12年熟成のエックス・バーボン樽がもたらすバニラとピーチの甘みに、オルトモア特有の爽やかなハーブとグリーンアップルのフルーティーネスが重なる。46%というアルコール度数はノンチルフィルタードとの組み合わせでテクスチャーにまろやかさを加え、Foggie Moss(霧深い湿地帯)のニックネームにふさわしいどこかミステリアスで清潔感のある香り立ちを演出する。
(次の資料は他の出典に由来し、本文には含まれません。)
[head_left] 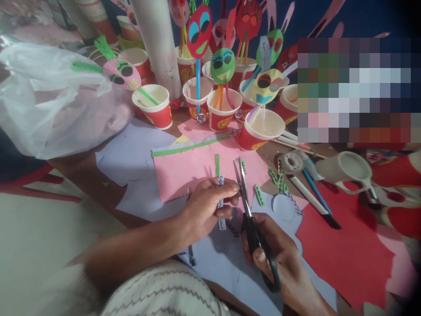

デュワーズ傘下の公式シングルモルトとして安定的に供給されており、世界規模での流通網を持つバカルディグループのサポートにより日本を含む多くの市場でも比較的入手しやすい。スペイサイドモルトの中では知名度こそグレンフィディックやマッカランには及ばないが、愛好家コミュニティでは「コスパ抜群の実力派」として評価が定着しつつある。
テイスティングノート
香り
グリーンアップルと洋梨の爽やかなフルーツ香。蜂蜜とバニラの甘みが柔らかく続き、奥にジャスミンとハーブのフローラルなニュアンスが香る。軽いミネラル感と微かな湿った草のアクセントがスペイサイドらしい清潔感を添える。
味わい
軽いボディで滑らかな口当たり。最初にグリーンアップルと洋梨のフレッシュな甘みが広がり、バニラクリームとシナモンのスパイスが中盤に加わる。ノンチルフィルタードによるまろやかさがアルコールの刺激を和らげ、全体に柔らかく調和している。
余韻
ミディアムレングス。爽やかなフルーツとハーブの香りが残り、バニラとオーク由来のほのかな甘みが続く。最後にドライな麦芽感とミネラルが鼻に抜けて、清々しい余韻が続く。